# Exercise objective
Where the records below reach the line containing "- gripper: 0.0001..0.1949", start transcribing, and end with the line containing "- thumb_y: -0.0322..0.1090", exactly and with nothing else added.

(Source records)
-------
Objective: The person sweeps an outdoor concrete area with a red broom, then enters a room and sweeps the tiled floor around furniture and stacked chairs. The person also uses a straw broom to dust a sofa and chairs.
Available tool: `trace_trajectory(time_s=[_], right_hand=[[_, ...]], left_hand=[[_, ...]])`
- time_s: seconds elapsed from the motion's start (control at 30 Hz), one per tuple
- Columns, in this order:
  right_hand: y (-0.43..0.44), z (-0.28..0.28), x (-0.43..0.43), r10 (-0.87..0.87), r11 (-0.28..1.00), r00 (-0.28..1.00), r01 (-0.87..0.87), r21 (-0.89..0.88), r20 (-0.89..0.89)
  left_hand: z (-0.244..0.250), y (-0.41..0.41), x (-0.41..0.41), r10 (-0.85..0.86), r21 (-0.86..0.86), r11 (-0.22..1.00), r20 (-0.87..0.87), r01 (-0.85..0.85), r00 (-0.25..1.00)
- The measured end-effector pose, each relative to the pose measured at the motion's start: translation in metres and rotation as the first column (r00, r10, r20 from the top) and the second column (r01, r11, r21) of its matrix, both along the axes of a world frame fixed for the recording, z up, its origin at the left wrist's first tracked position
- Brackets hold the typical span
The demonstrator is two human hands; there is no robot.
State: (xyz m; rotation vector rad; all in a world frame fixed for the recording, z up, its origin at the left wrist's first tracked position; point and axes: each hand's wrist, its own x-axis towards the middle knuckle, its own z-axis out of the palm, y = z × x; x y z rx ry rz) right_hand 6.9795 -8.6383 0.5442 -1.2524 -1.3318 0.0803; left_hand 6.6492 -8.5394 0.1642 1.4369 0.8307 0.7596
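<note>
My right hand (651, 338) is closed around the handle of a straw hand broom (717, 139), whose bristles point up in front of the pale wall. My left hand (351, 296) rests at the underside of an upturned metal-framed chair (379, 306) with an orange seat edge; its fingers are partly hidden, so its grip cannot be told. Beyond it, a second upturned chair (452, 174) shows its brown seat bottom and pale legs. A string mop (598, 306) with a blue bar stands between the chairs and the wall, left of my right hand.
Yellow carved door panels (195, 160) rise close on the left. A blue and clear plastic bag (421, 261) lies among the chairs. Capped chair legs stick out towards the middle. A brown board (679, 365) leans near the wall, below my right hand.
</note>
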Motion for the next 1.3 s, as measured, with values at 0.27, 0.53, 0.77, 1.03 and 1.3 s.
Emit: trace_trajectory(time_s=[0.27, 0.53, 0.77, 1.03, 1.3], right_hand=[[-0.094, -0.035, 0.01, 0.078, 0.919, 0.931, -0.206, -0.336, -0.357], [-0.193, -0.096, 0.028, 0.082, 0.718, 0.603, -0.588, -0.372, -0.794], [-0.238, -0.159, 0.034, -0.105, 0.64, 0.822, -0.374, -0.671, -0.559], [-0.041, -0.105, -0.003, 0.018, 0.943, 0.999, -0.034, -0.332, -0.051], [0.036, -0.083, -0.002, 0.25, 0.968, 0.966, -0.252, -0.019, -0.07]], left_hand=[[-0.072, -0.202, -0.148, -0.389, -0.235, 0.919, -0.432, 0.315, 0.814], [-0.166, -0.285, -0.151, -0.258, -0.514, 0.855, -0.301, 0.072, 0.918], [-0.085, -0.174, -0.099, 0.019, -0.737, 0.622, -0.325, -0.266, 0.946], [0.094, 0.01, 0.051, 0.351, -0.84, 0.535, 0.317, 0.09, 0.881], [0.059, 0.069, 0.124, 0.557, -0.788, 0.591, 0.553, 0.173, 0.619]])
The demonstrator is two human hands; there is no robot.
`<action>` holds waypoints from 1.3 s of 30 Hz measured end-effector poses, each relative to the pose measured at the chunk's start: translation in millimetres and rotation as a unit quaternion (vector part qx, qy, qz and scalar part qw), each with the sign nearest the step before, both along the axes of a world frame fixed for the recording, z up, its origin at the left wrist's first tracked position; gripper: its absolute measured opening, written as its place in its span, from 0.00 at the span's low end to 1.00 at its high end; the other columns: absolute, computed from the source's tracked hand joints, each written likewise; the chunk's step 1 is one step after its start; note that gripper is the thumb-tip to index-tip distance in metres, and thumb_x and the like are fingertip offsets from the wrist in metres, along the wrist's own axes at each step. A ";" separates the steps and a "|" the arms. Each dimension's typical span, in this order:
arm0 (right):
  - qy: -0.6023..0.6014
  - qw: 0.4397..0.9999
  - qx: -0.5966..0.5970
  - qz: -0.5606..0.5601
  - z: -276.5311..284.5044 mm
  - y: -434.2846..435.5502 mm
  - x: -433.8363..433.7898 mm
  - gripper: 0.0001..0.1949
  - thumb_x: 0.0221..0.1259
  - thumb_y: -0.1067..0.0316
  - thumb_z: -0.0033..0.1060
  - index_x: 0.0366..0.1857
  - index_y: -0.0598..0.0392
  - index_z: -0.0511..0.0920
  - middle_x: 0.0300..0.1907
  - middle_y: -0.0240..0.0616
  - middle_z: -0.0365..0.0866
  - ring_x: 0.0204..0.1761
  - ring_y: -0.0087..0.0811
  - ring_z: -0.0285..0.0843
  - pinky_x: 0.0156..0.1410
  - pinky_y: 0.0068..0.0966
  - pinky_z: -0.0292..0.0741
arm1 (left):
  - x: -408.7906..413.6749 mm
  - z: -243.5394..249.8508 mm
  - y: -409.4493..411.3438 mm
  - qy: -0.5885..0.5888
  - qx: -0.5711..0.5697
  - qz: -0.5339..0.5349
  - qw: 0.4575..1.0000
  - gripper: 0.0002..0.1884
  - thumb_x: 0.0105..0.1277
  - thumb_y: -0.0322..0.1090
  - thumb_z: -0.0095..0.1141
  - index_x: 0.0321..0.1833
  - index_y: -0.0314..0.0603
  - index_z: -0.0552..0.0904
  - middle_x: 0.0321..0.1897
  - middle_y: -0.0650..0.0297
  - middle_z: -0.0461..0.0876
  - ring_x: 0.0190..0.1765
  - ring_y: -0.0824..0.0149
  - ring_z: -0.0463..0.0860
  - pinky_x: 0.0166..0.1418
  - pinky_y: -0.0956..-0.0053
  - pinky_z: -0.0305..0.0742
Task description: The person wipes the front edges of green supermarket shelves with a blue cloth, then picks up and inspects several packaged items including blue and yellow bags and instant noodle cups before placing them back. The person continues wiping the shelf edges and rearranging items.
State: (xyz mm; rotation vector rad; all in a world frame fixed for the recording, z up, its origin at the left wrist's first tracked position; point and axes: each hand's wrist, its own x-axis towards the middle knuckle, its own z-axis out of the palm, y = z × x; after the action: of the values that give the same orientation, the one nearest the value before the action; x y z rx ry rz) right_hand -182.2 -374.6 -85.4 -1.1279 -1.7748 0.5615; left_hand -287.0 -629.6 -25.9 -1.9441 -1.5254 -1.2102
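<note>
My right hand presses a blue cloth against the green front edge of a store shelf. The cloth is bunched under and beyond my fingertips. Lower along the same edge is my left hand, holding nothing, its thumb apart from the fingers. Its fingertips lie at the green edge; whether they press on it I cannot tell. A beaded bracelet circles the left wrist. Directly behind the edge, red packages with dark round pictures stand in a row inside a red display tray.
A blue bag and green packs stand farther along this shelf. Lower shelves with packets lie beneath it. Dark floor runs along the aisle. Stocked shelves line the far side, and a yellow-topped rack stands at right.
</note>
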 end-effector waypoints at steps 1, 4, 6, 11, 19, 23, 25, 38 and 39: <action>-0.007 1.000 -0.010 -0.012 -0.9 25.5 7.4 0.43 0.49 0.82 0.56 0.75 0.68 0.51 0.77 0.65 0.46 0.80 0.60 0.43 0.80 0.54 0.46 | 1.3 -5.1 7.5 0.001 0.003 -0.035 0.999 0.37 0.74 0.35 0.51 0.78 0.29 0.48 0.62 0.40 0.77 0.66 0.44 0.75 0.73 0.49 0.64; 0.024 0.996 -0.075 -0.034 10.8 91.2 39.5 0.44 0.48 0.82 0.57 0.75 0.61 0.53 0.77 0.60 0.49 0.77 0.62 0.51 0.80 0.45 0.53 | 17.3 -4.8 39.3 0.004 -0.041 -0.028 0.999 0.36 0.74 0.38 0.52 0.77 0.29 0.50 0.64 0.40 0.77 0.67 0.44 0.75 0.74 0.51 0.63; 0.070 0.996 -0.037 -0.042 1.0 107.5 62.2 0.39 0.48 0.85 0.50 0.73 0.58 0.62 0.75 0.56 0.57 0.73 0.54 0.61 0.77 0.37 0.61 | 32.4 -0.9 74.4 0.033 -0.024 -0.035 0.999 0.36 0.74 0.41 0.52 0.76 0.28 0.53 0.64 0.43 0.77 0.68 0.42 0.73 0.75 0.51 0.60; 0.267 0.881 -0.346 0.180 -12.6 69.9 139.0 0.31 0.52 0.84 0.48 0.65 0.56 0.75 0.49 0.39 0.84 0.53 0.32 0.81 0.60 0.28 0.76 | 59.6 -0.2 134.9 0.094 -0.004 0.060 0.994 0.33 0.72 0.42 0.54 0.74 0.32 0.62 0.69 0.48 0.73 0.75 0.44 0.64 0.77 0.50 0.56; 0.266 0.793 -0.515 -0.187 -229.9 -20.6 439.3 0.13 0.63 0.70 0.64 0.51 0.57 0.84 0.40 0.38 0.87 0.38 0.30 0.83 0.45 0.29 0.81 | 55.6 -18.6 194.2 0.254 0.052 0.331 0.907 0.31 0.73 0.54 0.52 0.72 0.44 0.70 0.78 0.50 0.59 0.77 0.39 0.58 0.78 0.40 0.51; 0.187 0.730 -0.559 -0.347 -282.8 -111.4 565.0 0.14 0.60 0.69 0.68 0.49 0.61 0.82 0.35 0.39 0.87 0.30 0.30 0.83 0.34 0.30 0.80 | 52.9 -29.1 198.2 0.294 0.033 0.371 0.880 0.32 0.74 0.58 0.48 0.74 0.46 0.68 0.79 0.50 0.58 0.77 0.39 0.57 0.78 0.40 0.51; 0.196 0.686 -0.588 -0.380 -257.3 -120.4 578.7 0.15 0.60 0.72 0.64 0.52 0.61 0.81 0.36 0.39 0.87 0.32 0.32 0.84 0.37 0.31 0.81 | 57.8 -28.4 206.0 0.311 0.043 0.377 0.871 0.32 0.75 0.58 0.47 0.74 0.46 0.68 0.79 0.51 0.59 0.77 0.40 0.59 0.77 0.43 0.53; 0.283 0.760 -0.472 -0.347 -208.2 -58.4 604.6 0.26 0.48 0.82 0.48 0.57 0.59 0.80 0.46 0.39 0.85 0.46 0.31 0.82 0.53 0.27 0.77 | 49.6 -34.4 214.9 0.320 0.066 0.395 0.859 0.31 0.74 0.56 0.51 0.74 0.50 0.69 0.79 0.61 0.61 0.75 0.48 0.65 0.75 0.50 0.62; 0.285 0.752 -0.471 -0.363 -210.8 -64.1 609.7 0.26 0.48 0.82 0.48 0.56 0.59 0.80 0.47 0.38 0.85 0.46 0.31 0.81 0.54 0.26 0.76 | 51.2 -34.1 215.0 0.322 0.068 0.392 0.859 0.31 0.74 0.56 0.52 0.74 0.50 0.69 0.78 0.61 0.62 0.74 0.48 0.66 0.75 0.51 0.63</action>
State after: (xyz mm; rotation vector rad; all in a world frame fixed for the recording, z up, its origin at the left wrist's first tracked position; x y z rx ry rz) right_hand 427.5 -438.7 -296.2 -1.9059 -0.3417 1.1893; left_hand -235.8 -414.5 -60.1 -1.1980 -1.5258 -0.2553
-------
# Your response
  - gripper: 0.0001..0.1949
  - thumb_x: 0.0221..0.1259
  - thumb_y: -0.1067..0.0316
  - thumb_z: -0.0033..0.1060
  - index_x: 0.0366..0.1857
  - index_y: -0.0598..0.0392
  - index_z: -0.0511..0.0920
  - middle_x: 0.0300..0.1907
  - middle_y: -0.0240..0.0616
  - middle_z: -0.0365..0.0866
  - ring_x: 0.0204..0.1761
  - ring_y: -0.0087..0.0811
  - ring_z: -0.0285..0.0843
  - pinky_x: 0.0156..0.1410
  - pinky_y: 0.0068..0.0966
  - pinky_z: -0.0292..0.0741
arm1 (left):
  - x: -408.7906..413.6749 mm
  - z: -243.5394..249.8508 mm
  - y: -409.4493..411.3438 mm
  - qy: -0.5885..0.5888
  - qx: -0.5711..0.5697
  - qz: -0.5339..0.5349
  - qw: 0.4575..1.0000
  - gripper: 0.0002..0.1884
  - thumb_x: 0.0105..0.1277
  - thumb_y: -0.0322..0.1090

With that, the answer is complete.